You can save the state of your job at specific points in time, after certain iterations, or at whatever event you choose to trigger a state saving. You can also trap specific UNIX signals and act as soon as the signal occurs. The following table lists common signals that you might want to trap in your program:

Signal Name Signal Number Description Default Disposition
SIGTERM 15 SIGTERM initiates the termination of a process Term - Terminate the process
SIGCONT 18 SIGCONT continues a stopped process Cont - Continue the process if stopped
SIGUSR1 10 User-defined signals. SIGUSR1/SIGUSR2 are never sent by the kernel Term - Terminate the process
SIGUSR2 12 User-defined signals.

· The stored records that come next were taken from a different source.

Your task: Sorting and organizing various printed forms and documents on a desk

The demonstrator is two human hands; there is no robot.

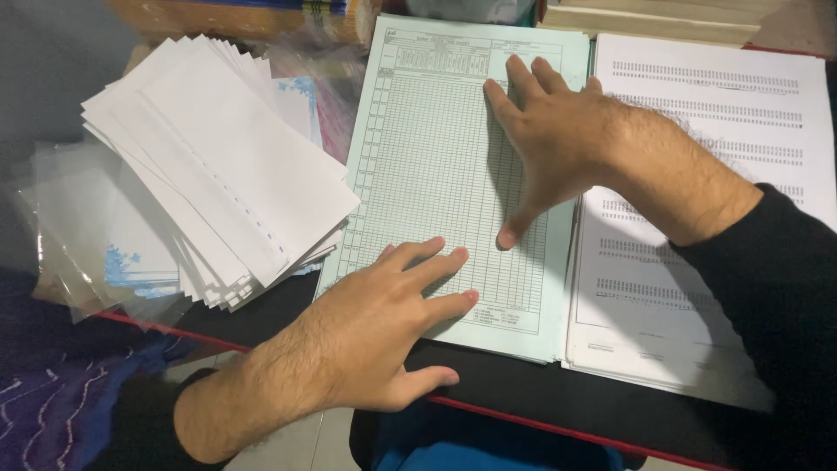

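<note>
Both hands are lying flat on the pale green gridded sheet (427, 166), which is topping a stack on the dark table (540, 397). The left hand (366, 336) is pressing its near edge, grip apart, fingers spread, holding nothing. The right hand (558, 139) is resting farther up, likewise splayed. Left of the left hand, fanned white envelopes (218, 166) are lying; right of the right hand, printed white pages (697, 174).

A dark table with a red edge (523, 397) carries four things — a pale green gridded form stack (436, 174), a white printed paper stack (697, 218) just right, fanned white envelopes (218, 166) and clear plastic sleeves (78, 235) left.
</note>
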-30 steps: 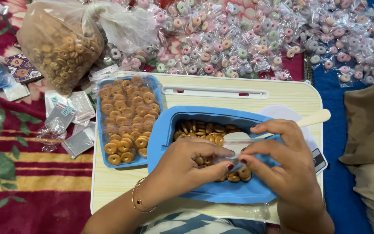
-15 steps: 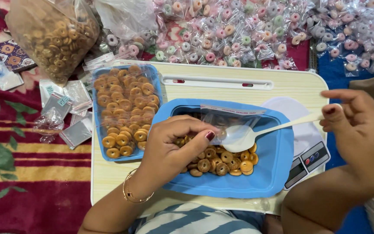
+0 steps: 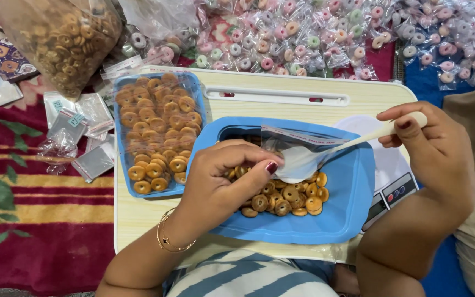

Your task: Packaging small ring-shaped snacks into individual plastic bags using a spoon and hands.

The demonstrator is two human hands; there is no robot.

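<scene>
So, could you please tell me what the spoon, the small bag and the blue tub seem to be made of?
The spoon looks like cream plastic, matte and one-piece. The small bag seems thin clear plastic film: glossy, creased, see-through. The blue tub appears to be smooth moulded plastic with a soft sheen. The right hand holds the spoon; the left hand pinches the bag.

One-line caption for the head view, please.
Left hand holds a small clear bag open while right hand tips a white spoon into it over a blue tray of ring biscuits.
</scene>
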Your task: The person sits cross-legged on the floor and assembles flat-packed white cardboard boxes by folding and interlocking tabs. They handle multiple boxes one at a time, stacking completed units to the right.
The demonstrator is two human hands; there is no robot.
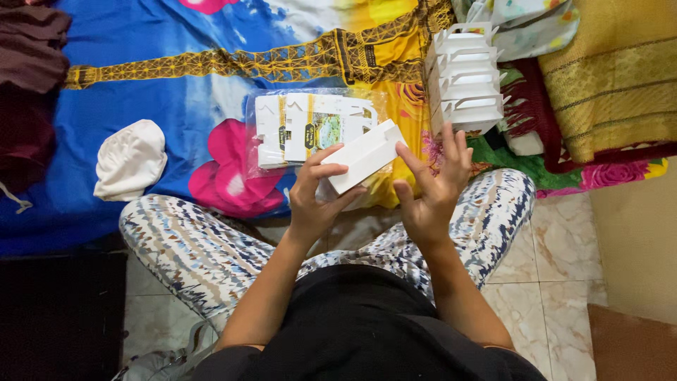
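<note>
My left hand [315, 197] grips a small white cardboard box [365, 155], folded into shape and tilted up to the right. My right hand [431, 185] is beside it with fingers spread, the fingertips touching the box's right end. Just beyond the box lies a clear plastic bag of flat unfolded box blanks [310, 127], white with yellow and dark print. A stack of several folded white boxes [465, 77] stands at the upper right.
I sit cross-legged in patterned trousers [204, 254] on a tiled floor [557, 282]. A blue and yellow flowered cloth [162, 92] lies ahead, with a white cloth item [130, 159] on it. A yellow woven mat [613, 77] is at right, dark cloth [28, 70] at left.
</note>
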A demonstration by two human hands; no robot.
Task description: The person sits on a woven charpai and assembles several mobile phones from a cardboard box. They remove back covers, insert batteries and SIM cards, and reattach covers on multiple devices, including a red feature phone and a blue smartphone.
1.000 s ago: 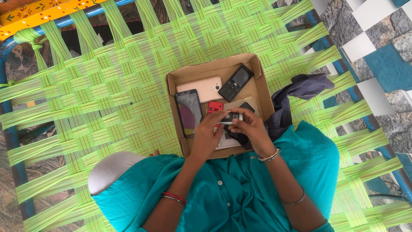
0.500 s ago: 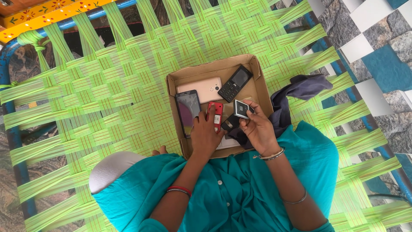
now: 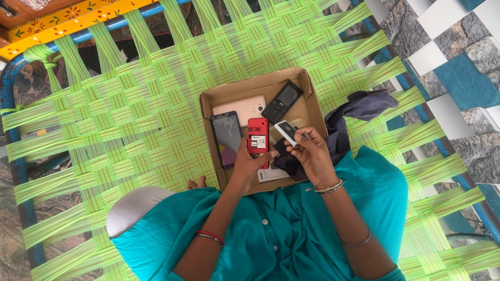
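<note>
My left hand (image 3: 251, 162) is closed on a small red phone with its back cover off (image 3: 258, 138), fingers and thumb around its lower end, holding it upright over the shallow brown cardboard box (image 3: 308, 106) in front of me. My right hand (image 3: 308, 153) pinches a small flat white-and-black battery (image 3: 286, 132) between thumb and fingertips, lifted just to the right of the red phone and tilted; the two are close, but whether they touch I cannot tell.

The box lies on the bright green woven-strap cot (image 3: 130, 119) I sit on. Inside it, at the far side, a rose-gold smartphone lying face down (image 3: 238, 107) sits beside a black keypad phone (image 3: 282, 101), which lies slanted toward the far right corner. On the left of the box, a dark touchscreen phone (image 3: 227, 139) lies face up, just left of the red phone. A white paper (image 3: 272, 174) shows under my hands at the near edge. A dark grey cloth (image 3: 359, 112) lies crumpled on the cot straps just right of the box, partly running under my right hand.
</note>
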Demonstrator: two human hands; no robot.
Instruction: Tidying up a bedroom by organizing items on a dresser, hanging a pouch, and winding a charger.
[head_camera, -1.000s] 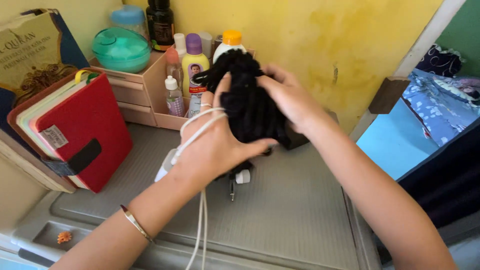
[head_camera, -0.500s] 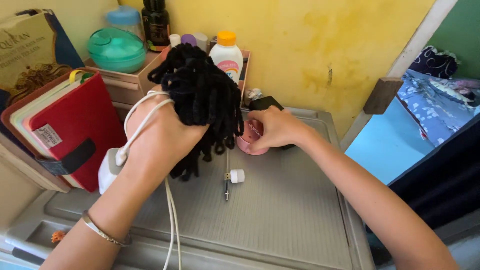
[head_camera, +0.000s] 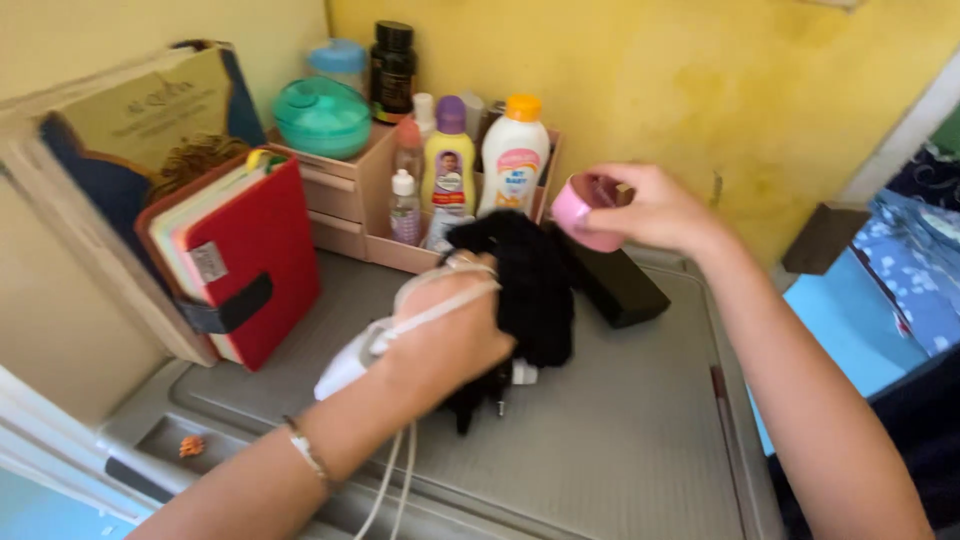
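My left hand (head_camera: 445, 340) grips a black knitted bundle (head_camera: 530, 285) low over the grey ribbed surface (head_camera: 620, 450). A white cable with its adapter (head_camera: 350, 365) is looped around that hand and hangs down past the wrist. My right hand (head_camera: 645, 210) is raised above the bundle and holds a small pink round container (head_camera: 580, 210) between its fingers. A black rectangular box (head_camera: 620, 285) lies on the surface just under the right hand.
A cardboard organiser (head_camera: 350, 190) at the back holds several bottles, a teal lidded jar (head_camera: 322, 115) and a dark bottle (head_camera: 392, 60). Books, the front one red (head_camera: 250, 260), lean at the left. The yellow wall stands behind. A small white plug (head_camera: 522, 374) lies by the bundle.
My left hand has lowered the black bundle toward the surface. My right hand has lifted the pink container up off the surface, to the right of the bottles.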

SIGUSR1/SIGUSR2 are never sent by the kernel Term - Terminate the process

kill -l for a list of all supported signals. Note that some signals cannot be trapped, e.g SIGKILL

Slurm sends SIGCONT followed by SIGTERM just before a job is canceled. Trapping the signal (e.g. SIGTERM) gives you 60 seconds for housekeeping tasks, e.g. save current state. At the latest after that your job is canceled with SIGKILL. This is true for jobs canceled by the owner using scancel and jobs canceled by Slurm, e.g. because of exceeding time limit.

Register a signal handler for a UNIX signal

The following examples show how to register a signal handler in different languages, but omit the logic for creating a checkpoint and restart a job from an existing checkpoint. We will provide a working example further down below on this page.

Bash

#!/bin/bash

function signal_handler {
  # Save program state and exit
  (...)
  exit
}

trap signal_handler TERM
(...)

C/C++

#include <signal.h>  // C
#include <csignal>   // C++

void signal_handler(int signal) {
  // Save program state and exit
  (...)
 exit(0);
}

// Register signal handler for SIGTERM
signal(SIGTERM, signal_handler);  // signal_handler: function to handle signal
(...)

Python

#! /usr/bin/env python
import signal
import sys


def signal_handler(sig, frame):
  # Save program state and exit
  (...)
  sys.exit(0)


signal.signal(signal.SIGTERM, signal_handler)
(...)

Signaling checkpoint creation without canceling the job

You can use a UNIX signal to trigger the creation of a checkpoint of a running job. For example, consider a job that traps SIGUSR1 and saves intermediate results as soon as the signal occurs. You can then create a checkpoint by signaling SIGUSR1 to the job using scancel:

scancel --signal=USR1 <jobid>

Use –batch option to signal the batch step (shell script), but not any other associated job step (srun) or child processes of the shell script. Use –full option to signal all steps associated with the job including the shell script and its child processes.

Using scancel with the –signal option won’t terminate the job or job step.